[The problem]:
When you write out the listing below, keep each word exactly as it stands and drop the pictures.
(Data block Opens)
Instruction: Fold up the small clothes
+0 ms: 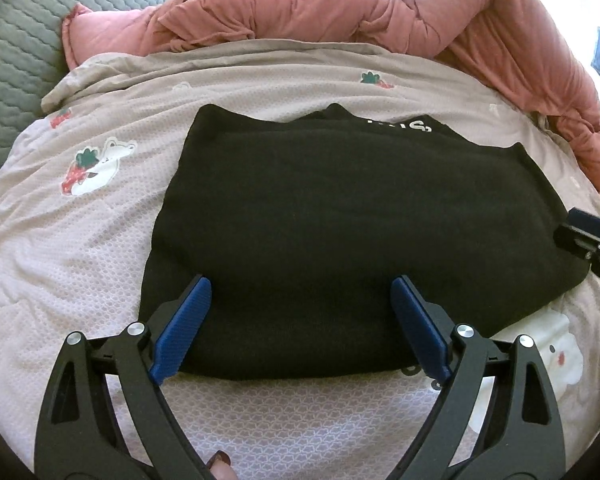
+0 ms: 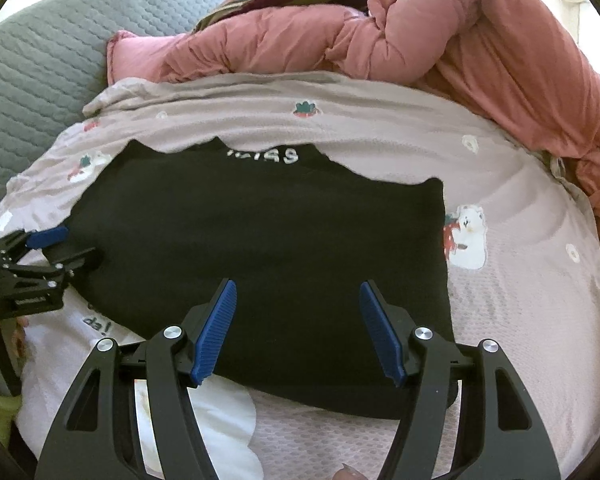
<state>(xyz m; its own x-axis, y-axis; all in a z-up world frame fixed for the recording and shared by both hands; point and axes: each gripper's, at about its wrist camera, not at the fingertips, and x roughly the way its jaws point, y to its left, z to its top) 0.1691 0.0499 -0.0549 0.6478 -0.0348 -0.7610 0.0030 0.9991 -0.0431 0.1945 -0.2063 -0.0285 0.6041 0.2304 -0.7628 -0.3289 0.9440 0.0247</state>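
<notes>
A black garment (image 1: 332,220) is lying folded flat on the pale printed blanket (image 1: 80,260) that is covering the bed, its long axis running side to side across both views. White lettering is showing along its far edge, toward the heaped pink quilt (image 1: 440,12); its near folded edge is facing the blanket's near edge. A grey quilted cover (image 1: 16,52) is showing past the blanket's far left corner.

The left gripper (image 1: 302,320) is hanging over the garment's near edge with its jaws spread wide — the blue pads (image 1: 184,328) are standing apart above the cloth, pinching nothing; whether their tips are brushing the fabric is unclear. The right gripper (image 2: 298,326) is sitting over the same near edge further right, jaws parted somewhat less wide, also gripping nothing. In the right wrist view the left gripper is appearing at the garment's left end.
</notes>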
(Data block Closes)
[Task solution]:
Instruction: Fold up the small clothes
+0 ms: 
+0 ms: 
<state>(xyz m; its own x-axis, y-axis; all in a z-up world frame fixed for the recording and shared by both hands; point and axes: each gripper's, at about its wrist camera, not at the fingertips, and x roughly the way its jaws point, y to its left, z to its top) 0.1691 0.0499 -0.0549 0.6478 -0.0348 -0.7610 0.0030 0.9991 -0.0431 0.1945 -0.2063 -0.0285 0.6041 0.2304 -0.7628 -0.3289 0.9440 0.0247</state>
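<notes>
A black garment (image 1: 332,220) is lying folded flat on the pale printed blanket (image 1: 80,260) that is covering the bed, its long axis running side to side across both views. White lettering is showing along its far edge, toward the heaped pink quilt (image 1: 440,12); its near folded edge is facing the blanket's near edge. A grey quilted cover (image 1: 16,52) is showing past the blanket's far left corner.

The left gripper (image 1: 302,320) is hanging over the garment's near edge with its jaws spread wide — the blue pads (image 1: 184,328) are standing apart above the cloth, pinching nothing; whether their tips are brushing the fabric is unclear. The right gripper (image 2: 298,326) is sitting over the same near edge further right, jaws parted somewhat less wide, also gripping nothing. In the right wrist view the left gripper is appearing at the garment's left end.
</notes>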

This answer is finished.